Жесткие волосы бороды Бабаева были продолжением его нервных морщин. Серые глаза его сливались с синими кругами утомления под глазами, и в лохматых волосах головы выглядывала преждевременная седина. И все лицо сливалось с грязной занавеской окна.
— Это потому, — возражал Андронников замогильным голосом от усталости, — что ваша оппозиция многосердитая, да мало деловая.
— Ой, смотри, ребята, бросьте эту тактику «хи-хи» да «ха-ха» к рабочему.
— Не тычь рабочим! — внезапно раздраженно ответил Андронников. — И я такой же «профессор», как ты.
С этими словами Андронников бросился на грязную кушетку. Кушетка жалобно пискнула.
На лице Бабаева сменились три цвета: красный, бледный и его обыкновенный — серо-желтый.

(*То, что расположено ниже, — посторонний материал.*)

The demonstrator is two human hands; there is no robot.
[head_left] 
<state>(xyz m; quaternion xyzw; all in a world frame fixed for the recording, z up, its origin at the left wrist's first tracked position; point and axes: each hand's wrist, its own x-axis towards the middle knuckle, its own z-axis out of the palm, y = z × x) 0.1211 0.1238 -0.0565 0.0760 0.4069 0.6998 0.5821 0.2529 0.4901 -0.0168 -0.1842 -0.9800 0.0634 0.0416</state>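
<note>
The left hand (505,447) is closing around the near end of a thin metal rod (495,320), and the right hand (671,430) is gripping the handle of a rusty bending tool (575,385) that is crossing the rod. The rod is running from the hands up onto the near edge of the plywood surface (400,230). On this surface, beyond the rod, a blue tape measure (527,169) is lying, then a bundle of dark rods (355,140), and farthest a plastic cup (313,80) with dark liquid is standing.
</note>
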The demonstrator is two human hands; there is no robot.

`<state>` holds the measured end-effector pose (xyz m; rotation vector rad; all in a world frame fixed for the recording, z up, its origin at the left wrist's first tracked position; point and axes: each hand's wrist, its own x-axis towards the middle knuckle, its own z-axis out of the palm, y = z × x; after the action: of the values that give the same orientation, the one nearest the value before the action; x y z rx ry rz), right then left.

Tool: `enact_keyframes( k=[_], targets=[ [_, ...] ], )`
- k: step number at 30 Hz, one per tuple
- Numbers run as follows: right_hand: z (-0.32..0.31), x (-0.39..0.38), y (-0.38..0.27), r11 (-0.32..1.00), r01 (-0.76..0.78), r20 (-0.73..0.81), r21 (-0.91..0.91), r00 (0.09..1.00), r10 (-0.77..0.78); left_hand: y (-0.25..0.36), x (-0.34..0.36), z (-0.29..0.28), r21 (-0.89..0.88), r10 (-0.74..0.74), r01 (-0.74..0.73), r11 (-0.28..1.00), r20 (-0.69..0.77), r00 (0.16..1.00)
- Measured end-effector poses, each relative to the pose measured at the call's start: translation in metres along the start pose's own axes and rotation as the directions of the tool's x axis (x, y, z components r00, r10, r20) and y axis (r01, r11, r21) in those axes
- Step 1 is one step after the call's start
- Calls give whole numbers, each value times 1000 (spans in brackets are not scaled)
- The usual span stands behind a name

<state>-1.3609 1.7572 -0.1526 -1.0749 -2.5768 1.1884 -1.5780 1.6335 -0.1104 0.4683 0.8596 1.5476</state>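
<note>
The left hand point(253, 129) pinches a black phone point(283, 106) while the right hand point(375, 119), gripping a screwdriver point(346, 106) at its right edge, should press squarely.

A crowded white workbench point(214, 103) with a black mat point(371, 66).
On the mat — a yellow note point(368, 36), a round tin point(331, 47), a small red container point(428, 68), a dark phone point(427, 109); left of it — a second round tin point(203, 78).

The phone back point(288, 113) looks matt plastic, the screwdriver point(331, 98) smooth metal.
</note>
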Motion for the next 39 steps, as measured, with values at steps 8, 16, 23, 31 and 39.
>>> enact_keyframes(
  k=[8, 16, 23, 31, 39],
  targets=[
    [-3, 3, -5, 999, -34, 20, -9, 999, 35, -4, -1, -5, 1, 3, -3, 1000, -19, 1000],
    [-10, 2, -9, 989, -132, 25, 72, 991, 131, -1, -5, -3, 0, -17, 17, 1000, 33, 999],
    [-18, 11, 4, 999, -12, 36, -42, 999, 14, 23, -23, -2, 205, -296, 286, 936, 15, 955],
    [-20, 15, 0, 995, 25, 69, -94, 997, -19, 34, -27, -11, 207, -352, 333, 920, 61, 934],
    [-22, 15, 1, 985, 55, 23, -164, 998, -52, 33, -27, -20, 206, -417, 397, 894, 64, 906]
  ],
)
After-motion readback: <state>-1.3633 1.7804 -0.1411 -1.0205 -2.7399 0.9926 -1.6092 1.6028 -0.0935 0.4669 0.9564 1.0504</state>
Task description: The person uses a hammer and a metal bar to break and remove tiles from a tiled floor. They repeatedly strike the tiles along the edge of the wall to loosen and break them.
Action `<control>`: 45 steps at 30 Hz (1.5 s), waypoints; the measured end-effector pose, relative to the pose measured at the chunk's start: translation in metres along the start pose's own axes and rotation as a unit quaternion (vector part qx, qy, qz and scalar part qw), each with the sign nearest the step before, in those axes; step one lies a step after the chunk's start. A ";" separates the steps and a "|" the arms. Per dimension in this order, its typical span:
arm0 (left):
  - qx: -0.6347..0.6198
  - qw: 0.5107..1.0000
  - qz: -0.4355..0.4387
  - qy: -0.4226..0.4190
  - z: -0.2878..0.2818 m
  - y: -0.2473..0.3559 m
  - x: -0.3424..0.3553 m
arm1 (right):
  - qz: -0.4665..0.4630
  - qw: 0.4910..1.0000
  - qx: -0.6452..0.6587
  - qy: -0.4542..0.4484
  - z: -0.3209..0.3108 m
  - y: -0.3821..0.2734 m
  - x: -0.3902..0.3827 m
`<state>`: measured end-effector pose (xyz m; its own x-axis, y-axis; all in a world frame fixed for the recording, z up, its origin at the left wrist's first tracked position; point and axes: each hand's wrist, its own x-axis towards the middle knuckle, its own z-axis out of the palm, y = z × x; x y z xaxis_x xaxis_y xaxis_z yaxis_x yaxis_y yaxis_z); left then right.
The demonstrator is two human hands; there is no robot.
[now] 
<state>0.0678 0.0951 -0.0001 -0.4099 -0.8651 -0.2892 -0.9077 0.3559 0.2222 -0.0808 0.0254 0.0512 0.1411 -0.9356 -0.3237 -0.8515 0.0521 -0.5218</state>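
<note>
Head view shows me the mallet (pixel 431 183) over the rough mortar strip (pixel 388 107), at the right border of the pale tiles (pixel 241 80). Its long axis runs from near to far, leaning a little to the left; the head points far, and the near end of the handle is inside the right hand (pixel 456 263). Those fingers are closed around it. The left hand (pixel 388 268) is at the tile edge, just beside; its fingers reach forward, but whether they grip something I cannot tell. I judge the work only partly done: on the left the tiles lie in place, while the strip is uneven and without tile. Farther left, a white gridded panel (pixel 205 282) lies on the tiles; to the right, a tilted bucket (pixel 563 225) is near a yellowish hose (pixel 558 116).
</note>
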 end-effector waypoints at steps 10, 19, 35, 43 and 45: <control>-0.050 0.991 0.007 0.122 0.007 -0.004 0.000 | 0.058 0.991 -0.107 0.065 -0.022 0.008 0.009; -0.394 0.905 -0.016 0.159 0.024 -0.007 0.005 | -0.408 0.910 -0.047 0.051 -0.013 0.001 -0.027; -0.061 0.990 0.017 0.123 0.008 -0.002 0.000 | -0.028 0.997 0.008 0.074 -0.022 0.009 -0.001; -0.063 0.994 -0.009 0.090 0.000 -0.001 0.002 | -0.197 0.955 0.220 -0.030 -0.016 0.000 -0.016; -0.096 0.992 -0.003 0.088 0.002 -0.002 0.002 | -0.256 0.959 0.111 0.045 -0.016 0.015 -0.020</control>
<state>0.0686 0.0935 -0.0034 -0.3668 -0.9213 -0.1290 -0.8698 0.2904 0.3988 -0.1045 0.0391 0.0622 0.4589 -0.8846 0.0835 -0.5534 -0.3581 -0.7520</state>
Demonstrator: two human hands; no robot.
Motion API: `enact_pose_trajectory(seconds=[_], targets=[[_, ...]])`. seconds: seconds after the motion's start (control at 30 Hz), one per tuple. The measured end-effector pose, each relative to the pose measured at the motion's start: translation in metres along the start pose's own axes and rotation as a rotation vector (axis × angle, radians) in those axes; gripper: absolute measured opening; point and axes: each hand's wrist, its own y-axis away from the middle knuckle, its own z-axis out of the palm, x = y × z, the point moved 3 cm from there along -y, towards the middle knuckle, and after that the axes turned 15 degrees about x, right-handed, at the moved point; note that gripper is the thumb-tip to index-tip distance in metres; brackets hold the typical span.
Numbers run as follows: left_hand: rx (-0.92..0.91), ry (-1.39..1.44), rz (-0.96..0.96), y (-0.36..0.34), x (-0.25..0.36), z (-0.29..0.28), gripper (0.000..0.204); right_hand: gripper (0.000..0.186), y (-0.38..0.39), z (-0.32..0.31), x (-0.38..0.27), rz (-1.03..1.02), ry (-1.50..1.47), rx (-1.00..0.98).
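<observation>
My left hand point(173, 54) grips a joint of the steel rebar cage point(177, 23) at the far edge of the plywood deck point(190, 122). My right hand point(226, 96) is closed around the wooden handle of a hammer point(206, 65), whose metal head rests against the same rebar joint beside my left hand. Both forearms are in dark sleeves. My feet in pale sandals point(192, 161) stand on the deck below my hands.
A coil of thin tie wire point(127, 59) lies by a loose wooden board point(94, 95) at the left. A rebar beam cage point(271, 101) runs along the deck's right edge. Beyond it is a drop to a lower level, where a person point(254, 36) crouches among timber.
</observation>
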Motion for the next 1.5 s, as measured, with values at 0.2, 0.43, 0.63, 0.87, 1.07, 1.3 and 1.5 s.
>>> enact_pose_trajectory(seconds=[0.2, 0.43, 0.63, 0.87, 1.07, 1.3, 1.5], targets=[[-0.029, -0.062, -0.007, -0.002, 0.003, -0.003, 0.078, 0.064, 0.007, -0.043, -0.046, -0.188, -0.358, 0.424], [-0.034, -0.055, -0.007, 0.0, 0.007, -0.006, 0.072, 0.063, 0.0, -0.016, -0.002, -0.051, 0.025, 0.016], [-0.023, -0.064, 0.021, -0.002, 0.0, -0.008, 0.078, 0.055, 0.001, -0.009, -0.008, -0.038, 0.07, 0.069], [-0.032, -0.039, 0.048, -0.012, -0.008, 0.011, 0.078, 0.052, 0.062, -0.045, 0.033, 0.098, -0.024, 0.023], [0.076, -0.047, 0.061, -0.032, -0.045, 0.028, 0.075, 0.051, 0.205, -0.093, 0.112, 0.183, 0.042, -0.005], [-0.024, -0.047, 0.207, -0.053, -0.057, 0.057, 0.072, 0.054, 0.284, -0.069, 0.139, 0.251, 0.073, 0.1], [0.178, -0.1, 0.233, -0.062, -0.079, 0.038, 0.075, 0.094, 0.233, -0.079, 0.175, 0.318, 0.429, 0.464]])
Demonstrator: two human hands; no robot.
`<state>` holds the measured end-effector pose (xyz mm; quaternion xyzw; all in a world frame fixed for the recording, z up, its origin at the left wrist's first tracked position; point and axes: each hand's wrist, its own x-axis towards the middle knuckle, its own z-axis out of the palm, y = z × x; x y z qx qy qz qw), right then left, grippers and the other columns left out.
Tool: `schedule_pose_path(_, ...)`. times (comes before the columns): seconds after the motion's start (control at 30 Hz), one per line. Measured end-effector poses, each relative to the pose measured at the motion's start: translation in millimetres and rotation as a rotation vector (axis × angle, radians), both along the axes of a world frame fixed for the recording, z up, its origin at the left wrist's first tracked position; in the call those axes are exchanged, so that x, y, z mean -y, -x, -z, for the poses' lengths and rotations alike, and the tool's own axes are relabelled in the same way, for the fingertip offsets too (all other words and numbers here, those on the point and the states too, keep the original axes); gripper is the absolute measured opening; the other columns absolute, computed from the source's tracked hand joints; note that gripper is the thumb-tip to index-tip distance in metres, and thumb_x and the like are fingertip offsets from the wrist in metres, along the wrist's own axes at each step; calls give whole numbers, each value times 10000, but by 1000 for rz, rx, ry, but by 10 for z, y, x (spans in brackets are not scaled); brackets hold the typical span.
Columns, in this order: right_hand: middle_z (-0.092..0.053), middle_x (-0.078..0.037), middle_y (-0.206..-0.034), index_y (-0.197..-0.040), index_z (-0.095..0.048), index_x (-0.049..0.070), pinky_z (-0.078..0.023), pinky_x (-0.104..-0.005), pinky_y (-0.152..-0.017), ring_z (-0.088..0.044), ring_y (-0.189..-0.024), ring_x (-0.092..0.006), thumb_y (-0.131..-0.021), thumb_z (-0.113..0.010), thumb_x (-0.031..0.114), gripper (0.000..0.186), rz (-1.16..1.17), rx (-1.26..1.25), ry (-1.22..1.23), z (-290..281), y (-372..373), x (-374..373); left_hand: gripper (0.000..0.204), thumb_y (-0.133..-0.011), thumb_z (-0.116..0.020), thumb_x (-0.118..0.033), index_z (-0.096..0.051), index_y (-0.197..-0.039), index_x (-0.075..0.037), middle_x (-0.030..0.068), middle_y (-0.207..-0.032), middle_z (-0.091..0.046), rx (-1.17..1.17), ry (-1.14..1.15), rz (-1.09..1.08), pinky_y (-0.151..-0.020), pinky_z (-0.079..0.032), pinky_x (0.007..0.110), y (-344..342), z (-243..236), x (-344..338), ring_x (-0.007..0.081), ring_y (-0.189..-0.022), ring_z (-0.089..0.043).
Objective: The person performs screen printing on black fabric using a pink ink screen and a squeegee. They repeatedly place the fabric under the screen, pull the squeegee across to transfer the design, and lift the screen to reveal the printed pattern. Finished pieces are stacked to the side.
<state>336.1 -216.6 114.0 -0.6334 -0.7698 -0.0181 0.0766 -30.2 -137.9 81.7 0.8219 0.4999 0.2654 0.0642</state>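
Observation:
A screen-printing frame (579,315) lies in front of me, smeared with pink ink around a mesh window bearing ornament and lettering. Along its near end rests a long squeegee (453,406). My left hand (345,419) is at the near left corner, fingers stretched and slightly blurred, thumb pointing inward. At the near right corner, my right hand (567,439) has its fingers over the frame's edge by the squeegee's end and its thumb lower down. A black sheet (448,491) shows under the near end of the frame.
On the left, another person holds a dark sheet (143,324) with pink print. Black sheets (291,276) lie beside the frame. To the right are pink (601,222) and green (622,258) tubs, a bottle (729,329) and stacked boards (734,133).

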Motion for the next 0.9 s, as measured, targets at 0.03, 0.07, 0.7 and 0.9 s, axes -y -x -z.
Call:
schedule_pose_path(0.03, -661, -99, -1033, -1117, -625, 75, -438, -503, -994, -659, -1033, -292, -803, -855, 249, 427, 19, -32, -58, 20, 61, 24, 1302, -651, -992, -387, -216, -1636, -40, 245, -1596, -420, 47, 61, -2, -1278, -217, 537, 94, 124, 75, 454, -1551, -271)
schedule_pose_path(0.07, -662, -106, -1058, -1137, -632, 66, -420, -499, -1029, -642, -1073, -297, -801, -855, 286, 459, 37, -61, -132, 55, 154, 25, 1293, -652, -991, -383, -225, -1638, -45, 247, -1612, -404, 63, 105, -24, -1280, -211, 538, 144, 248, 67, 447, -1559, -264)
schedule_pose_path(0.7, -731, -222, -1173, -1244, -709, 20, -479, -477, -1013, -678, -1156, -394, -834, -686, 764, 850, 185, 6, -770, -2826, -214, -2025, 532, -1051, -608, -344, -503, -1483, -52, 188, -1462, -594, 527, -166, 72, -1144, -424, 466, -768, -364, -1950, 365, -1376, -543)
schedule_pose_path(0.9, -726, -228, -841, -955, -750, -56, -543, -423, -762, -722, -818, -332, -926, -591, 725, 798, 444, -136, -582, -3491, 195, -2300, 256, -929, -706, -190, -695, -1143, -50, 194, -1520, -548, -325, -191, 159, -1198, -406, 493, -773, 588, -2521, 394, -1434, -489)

— Но ведь ты с головой ушел в бюрократию, — сробевшим тоном, как младший перед старшим, говорил он, — сидишь в управлении, над штатами пыхтишь, какие-нибудь там схемы разрабатываешь. А рабочий? Что такое рабочий теперь? Наймит. Да, наймит, только не у Ивана Иваныча, а у государства. Наймит, а не власть.
Странно, болезненно и спутанно чувствовал себя от этих слов Андронников. С языка рвались возражения, но то, что говорил Бабаев, было такое, как болото в тундре: чем больше его мнешь, тем оно больше засасывает. Андронников томился, глядел усталыми лихорадочными глазами в желтизну лица Бабаева, в его жесткую и нервную бороду, в его мерцающие болезненным блеском глаза, понимал и в то же время не понимал его.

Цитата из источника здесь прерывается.